Volume 5, Issue 2, 1 April 2021, Pages 179-199

Abstract. The distance metric and its nonlinear variant play a substantial role in machine learning, particularly yoso in building kernel functions. Often, the Euclidean distance with a radial basis function (RBF) is used to construct a RBF kernel for nonlinear classification. However, domain implications periodically constrain the distance metrics. Specifically, within the domain of drug efficacy prediction, distance measures must account for time that varies based on disease duration, short to chronic. Recently, a distance-derived graph kernel approach was commercially licensed for drug prescription efficacy prediction. The analysis of the distance functions used therein, namely the Euclidean and cosine distance measures and their respective derived graph kernels, is provided.
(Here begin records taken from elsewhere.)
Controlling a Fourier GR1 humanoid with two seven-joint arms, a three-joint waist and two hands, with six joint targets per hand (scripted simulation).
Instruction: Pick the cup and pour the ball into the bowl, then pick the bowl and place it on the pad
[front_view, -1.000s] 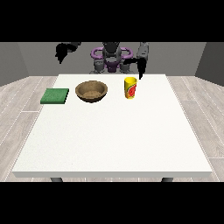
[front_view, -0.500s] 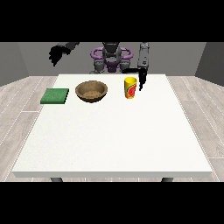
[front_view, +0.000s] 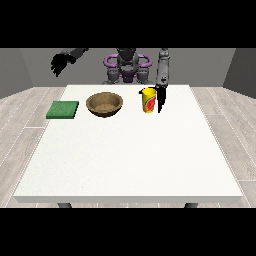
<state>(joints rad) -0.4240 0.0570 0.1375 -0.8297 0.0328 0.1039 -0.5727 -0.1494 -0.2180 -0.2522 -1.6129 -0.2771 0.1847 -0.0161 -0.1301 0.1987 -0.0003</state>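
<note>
Hand at the view's right (front_view: 161, 101) — hangs down just right of the yellow cup (front_view: 148, 100), fingers pointing straight at the table, apparently extended and together; nothing held. Whether it touches the cup's side cannot be told; it sits right beside it. Its grey forearm (front_view: 162, 70) runs up toward the robot's torso (front_view: 127, 65) at top centre.

Hand at the view's left (front_view: 59, 63) — raised in the upper left of the frame, above and behind the table's far left corner, well apart from every object. Fingers look loosely curled downward; holding nothing.

Yellow cup: upright on the white table (front_view: 130, 160), centre-right of the far strip, red-and-green mark on its face. Ball not visible from this angle.

Wooden bowl (front_view: 104, 104): left of the cup, near it but not touching, upright, inside looks brown.

Green pad (front_view: 63, 109): flat on the table at the left of the far strip, left of the bowl, a gap between them.

Cup, bowl and pad sit in a rough row across the far part of the table.
</note>
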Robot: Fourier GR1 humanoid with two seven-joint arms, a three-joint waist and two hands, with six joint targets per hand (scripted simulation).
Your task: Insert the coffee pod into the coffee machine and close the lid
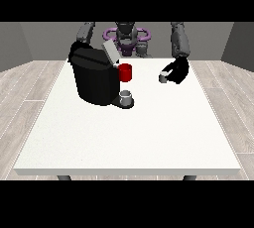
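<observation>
White desk fills my front view. On its far left part I see the black coffee machine with its lid tilted up, a red cup just behind it and a grey cup at its base. The hand at the view's right has its fingers curled round the small coffee pod, just above the desk. The other hand is hidden behind the machine.

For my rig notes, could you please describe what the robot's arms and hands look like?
Both arms are bulky, rounded grey segments hanging from the shoulders. The hand at the view's right is black and glossy below a grey forearm. The other arm shows only its grey upper part; its hand is hidden behind the coffee machine. No cables or markings show.
</observation>
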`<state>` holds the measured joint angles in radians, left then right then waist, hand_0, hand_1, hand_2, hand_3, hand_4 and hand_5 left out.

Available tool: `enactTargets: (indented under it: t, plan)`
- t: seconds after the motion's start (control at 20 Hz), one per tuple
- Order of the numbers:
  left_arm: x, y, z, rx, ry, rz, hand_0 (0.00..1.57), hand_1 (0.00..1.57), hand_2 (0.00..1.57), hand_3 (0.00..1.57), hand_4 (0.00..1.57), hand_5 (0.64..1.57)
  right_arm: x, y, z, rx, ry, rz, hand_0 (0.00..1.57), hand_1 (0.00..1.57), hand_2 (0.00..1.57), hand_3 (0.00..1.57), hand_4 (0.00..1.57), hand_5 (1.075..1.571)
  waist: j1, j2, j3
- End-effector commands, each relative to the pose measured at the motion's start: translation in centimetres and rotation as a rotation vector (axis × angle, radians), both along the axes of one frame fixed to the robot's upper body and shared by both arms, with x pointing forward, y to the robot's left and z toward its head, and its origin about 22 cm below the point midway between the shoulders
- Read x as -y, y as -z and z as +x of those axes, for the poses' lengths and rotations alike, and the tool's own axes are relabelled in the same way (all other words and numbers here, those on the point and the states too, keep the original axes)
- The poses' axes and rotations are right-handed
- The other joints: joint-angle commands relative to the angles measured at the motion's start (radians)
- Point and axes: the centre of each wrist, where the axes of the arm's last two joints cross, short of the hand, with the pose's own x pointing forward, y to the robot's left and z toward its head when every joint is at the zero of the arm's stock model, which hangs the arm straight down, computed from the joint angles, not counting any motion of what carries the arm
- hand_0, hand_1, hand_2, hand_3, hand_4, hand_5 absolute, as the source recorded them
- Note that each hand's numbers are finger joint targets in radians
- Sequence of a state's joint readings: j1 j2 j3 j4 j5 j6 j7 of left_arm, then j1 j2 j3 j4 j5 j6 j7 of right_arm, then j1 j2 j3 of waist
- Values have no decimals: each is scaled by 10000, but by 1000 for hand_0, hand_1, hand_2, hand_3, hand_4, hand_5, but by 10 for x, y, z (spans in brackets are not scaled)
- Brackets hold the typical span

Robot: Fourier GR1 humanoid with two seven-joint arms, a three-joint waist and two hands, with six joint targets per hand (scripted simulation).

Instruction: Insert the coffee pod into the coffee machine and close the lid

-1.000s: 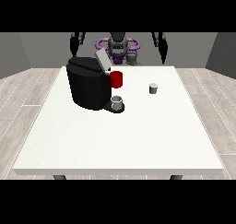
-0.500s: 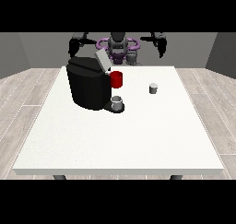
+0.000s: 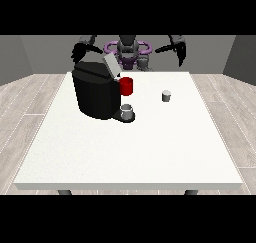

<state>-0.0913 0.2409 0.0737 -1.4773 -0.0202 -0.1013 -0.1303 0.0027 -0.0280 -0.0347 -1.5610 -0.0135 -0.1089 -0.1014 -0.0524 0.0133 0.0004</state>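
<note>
Right now the small grey coffee pod sits on the white surface, right of the black coffee machine, whose lid is tilted up. Both hands hang high at the top; I cannot tell how their fingers are

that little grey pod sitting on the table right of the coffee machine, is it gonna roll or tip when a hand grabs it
The coffee pod stands upright on a flat end on the white table, so it probably won't roll unless knocked over. It looks short and squat, so tipping seems unlikely. Being small, it is likely light and may slide if nudged from the side.
</note>
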Motion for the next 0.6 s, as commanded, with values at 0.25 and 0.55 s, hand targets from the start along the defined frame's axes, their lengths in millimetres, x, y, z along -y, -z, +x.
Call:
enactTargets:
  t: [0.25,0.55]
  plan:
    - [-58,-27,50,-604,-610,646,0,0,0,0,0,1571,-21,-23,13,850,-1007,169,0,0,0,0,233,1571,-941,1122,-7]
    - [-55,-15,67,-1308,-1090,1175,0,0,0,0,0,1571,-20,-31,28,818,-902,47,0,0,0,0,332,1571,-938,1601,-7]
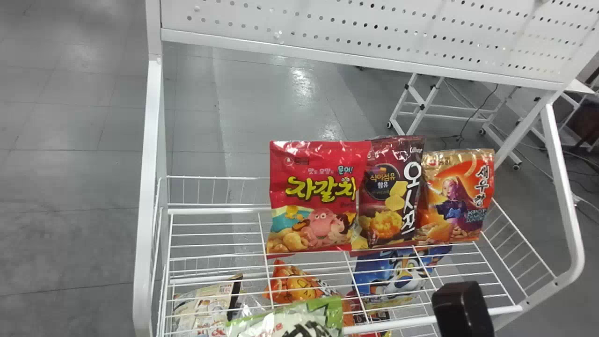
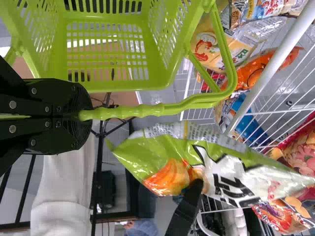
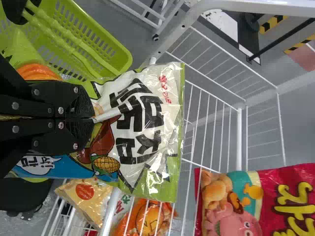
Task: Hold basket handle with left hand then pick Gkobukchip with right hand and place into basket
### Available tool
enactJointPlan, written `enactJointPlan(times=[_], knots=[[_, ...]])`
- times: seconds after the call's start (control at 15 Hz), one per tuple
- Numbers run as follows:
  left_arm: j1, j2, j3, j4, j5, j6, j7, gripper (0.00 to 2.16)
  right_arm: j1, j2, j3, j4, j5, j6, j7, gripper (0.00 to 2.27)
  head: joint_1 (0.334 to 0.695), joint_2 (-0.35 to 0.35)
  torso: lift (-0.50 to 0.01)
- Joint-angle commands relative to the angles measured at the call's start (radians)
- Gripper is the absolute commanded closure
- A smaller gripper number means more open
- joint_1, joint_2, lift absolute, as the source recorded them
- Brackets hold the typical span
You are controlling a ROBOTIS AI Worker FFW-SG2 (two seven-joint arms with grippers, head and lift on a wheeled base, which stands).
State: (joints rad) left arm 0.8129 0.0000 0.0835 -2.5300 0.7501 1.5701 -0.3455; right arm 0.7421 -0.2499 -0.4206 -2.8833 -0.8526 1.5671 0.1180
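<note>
The left end effector [image 2: 82,116] was closed on the handle [image 2: 147,109] of the green basket [image 2: 123,83]; the right end effector [image 1: 463,309] was closed on the Gkobukchip bag [image 3: 142,118], near the wire shelf's front rail [image 1: 398,324]

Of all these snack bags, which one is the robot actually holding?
The green-and-white Gkobukchip bag: it is pinched in the right gripper, while the other bags rest on the white wire shelves.

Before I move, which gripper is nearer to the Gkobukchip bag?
Right. The right gripper is clamped directly on the Gkobukchip bag. The left gripper is off to one side, not touching the bag, and holds the basket handle.
</note>
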Motion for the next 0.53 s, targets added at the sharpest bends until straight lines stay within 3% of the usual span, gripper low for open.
enactJointPlan(times=[0.0,0.47], knots=[[-0.001,-0.003,0.004,-0.001,0.002,0.001,-0.004,2.14,0.019,-0.011,0.057,0.045,0.033,0.005,-0.003,1.99,0.695,-0.350,-0.032],[-0.004,-0.003,0.004,0.002,0.002,0.001,-0.013,2.14,0.033,-0.043,0.232,0.211,0.129,0.005,-0.003,1.99,0.695,-0.350,-0.032]])
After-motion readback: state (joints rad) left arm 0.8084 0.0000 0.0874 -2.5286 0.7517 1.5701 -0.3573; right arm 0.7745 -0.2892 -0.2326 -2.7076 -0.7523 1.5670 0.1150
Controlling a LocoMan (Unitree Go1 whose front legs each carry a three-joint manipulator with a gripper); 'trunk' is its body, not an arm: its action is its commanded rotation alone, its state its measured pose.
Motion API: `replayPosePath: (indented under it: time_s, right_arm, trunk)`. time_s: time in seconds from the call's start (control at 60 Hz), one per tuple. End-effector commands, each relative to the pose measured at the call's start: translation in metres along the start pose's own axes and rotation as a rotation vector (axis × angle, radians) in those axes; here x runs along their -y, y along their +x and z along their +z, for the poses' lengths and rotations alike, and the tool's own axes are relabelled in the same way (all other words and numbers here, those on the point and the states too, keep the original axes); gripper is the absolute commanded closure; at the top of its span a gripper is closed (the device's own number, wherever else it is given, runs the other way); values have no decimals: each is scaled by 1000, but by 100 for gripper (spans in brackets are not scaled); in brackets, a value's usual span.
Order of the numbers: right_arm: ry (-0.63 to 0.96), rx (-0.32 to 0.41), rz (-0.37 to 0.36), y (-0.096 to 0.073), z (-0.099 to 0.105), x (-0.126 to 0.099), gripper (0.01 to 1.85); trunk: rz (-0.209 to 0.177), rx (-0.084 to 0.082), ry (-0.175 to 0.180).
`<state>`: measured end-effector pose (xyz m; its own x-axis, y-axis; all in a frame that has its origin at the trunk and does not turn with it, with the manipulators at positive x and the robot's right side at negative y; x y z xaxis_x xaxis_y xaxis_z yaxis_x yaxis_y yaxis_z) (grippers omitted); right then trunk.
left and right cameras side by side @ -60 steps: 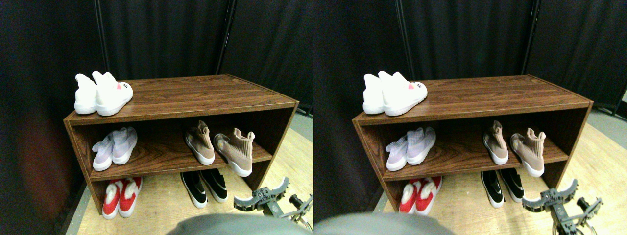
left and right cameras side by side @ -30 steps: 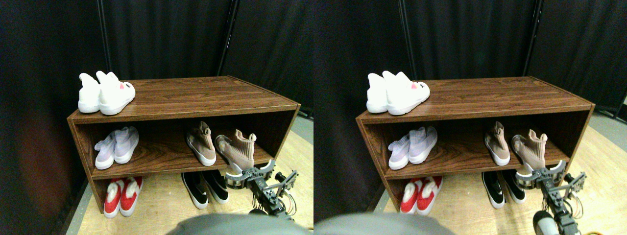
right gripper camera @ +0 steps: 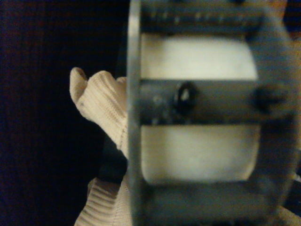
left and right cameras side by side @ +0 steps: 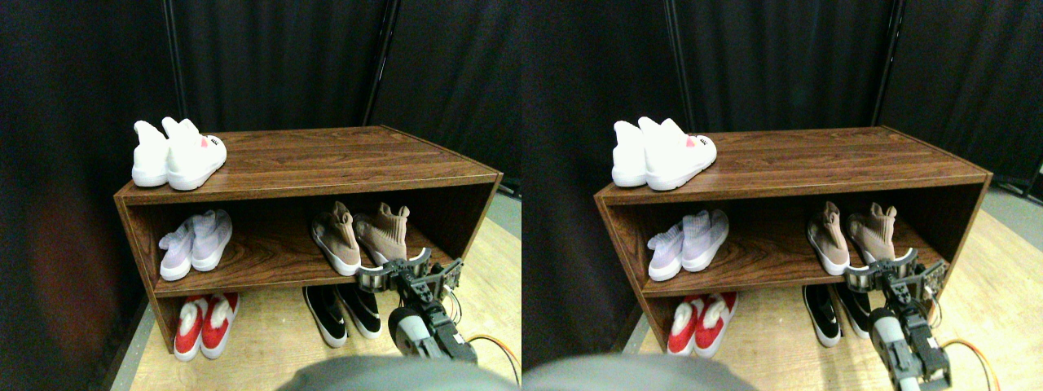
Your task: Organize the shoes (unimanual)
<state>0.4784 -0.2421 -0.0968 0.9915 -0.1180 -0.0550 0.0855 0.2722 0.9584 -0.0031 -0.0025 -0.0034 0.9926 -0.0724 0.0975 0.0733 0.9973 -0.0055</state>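
My right gripper [left and right cameras side by side: 397, 275] sits at the toe of the right tan shoe [left and right cameras side by side: 385, 235], pushing it beside its mate [left and right cameras side by side: 336, 238] to pair them (jaw state: cannot tell); both are on the middle shelf [left and right cameras side by side: 269, 269], at about 3 o'clock.

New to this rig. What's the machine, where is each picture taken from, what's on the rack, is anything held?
It is a four-legged robot working with one arm. The wide picture is its forward camera, shown twice, side by side. The close picture looks along the right gripper from behind. The wooden shoe rack carries white shoes on top, pale lilac shoes and two tan sock-shoes on the middle shelf, and red shoes and black slip-ons on the floor beneath. The gripper sits against the right tan sock-shoe; whether it grips it does not show.
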Motion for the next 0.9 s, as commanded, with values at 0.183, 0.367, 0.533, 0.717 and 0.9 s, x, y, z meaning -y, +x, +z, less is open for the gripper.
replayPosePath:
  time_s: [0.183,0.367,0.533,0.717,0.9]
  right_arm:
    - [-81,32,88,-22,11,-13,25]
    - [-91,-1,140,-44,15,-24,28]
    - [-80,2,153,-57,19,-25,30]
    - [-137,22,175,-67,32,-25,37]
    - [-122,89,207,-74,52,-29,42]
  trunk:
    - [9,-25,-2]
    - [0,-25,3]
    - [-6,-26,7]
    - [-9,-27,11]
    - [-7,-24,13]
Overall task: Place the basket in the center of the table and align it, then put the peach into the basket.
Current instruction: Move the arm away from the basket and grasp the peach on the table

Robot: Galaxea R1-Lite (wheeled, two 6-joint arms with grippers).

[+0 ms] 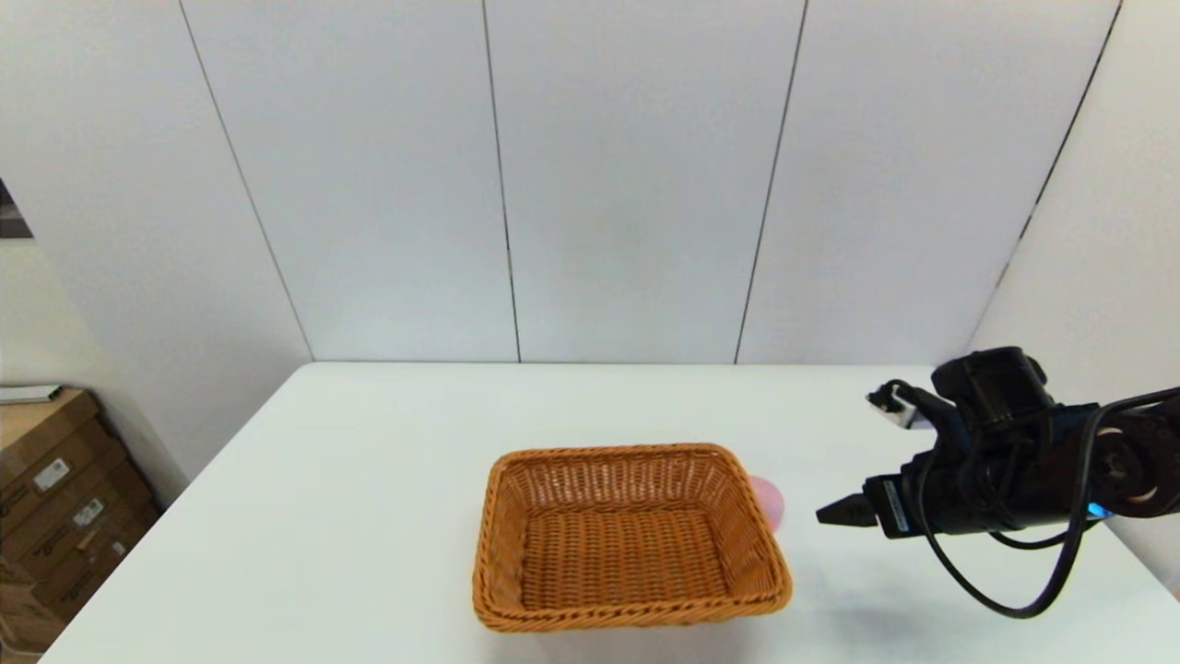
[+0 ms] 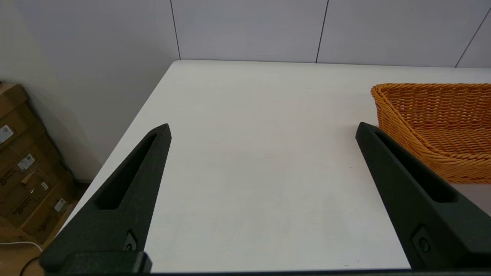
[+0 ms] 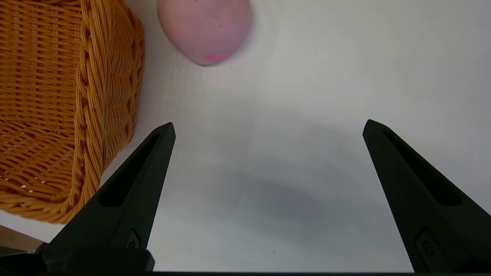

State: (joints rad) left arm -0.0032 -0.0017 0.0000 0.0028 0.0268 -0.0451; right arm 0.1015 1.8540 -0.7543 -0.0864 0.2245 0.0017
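One step looks done: the basket (image 1: 631,539) sits squarely mid-table (image 1: 369,480), toward the near edge, and empty. The peach (image 3: 205,28) lies outside, just beside its right wall. Woven wicker with a braided rim; smooth, rounded pink fruit. The right gripper (image 3: 268,128) hovers near the peach, spread wide, empty; the left gripper (image 2: 262,130), equally wide, idles by the left edge.

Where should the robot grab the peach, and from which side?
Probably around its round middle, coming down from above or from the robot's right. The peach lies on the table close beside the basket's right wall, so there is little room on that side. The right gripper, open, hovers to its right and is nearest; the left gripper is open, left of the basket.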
Theoretically, we provide a formulation of our efforts and demonstrate how both the Euclidean and cosine distance induce space and discuss the difference from geometric perspectives. The aforementioned approach is likewise empirically evaluated using a million-plus patient subset of a life-spanning, real-world, electronic health record database. Diseases are characterized as either short in duration or chronic and either common, hence balanced data, or relatively rare, hence imbalanced. Empirically, the system accurately predicted the efficacy of prescriptions for both balanced and imbalanced and short-term and chronic diseases, with at least one of the measures used being statistically significantly superior to conventional prediction methods. Succinctly, for short-term, balanced diseases, the Euclidean and cosine measures were generally statistically equivalent. For short-term, imbalanced diseases however, the Euclidean measure was superior to the cosine measure, at times and not infrequently, statistically significantly so. For chronic, balanced diseases, Euclidean was slightly superior to the cosine measure, but they were statistically equivalent. In contrast, for chronic, imbalanced diseases, the cosine measure was consistently statistically significantly superior to the Euclidean measure. These findings indicate the need for both measures depending on the use case. Our empirical findings match our theoretical underpinnings.

How to Cite this Article:
Der-Chen Chang, Ophir Frieder, Chi-Feng Hung, Hao-Ren Yao, The analysis from nonlinear distance metric to kernel-based prescription prediction system, J. Nonlinear Var. Anal. 5 (2021), 179-199.